▸ **Exercise details**
In the listing below, locate the lines that hold the string "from". Copy those lines.
-- Source records follows --
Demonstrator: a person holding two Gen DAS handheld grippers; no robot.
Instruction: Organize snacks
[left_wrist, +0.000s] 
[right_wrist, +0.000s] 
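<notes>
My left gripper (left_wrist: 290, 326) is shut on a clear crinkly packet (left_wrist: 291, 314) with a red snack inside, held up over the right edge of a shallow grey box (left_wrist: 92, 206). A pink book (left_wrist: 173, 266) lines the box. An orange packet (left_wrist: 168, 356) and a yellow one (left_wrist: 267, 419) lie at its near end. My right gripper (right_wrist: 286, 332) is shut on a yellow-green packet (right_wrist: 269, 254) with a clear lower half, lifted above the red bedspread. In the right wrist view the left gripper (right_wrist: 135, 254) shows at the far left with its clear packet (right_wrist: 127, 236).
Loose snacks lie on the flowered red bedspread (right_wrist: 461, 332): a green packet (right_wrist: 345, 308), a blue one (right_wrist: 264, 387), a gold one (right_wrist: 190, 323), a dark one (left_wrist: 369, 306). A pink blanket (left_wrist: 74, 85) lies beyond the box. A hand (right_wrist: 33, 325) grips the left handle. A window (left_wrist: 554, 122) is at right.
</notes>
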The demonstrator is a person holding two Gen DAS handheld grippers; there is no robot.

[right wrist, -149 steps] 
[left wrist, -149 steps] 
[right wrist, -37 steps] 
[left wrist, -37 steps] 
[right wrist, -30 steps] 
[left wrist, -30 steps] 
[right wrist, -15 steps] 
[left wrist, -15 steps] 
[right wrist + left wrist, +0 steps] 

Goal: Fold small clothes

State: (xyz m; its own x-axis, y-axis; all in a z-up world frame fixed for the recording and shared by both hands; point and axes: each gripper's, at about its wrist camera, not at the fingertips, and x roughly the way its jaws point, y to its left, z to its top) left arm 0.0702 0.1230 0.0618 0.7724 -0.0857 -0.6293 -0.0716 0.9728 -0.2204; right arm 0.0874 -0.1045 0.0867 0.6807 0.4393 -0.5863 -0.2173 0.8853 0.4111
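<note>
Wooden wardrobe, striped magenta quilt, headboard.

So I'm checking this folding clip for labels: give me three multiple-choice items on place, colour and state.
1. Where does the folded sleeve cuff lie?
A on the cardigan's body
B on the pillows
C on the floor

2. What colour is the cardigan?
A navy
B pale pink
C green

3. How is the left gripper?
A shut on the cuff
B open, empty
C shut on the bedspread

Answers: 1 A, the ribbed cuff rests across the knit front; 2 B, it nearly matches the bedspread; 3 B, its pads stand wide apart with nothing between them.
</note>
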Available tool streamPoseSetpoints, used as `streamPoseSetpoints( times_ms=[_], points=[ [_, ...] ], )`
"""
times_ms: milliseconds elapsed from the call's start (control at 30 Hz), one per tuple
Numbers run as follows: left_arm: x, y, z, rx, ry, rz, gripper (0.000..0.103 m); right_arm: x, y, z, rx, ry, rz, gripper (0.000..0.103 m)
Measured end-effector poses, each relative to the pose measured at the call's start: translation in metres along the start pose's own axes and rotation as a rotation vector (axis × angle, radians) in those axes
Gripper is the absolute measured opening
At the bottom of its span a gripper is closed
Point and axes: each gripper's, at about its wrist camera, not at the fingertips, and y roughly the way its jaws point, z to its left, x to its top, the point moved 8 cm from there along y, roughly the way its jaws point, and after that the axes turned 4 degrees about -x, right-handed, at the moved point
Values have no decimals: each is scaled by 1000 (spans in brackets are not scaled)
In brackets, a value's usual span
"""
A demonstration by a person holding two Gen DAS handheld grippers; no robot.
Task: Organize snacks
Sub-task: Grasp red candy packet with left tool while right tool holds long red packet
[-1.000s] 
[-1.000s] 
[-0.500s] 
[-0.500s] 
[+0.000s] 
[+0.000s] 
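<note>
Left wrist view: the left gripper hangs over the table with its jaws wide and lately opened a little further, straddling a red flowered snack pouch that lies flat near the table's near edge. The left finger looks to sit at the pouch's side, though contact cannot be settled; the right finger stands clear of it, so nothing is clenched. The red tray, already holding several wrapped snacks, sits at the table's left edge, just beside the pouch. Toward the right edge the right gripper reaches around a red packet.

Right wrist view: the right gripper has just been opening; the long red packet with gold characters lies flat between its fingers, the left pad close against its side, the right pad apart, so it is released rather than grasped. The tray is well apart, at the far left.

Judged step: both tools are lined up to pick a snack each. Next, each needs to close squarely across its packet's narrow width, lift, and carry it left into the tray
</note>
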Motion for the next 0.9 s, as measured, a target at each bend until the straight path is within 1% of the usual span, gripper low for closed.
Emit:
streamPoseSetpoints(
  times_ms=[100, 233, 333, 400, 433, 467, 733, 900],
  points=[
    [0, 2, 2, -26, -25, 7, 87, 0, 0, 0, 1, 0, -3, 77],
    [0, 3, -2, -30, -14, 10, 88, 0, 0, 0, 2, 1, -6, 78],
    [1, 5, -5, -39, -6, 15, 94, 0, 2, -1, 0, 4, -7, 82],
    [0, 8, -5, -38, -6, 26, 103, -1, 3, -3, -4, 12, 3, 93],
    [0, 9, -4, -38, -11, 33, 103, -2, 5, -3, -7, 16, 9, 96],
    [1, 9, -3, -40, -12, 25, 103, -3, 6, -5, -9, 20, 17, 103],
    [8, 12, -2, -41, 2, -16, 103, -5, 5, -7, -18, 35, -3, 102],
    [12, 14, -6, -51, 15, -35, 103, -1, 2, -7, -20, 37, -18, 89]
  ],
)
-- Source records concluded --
▸ **Exercise result**
times_ms: milliseconds elapsed from the call's start (control at 30 Hz), one per tuple
Point and axes: each gripper's, at about its wrist camera, not at the fingertips, and y roughly the way its jaws point, z to its left, x to its top, the point moved 8 cm from there along y, roughly the way its jaws point, and after that the axes turned 4 degrees about -x, right-handed, at the moved point

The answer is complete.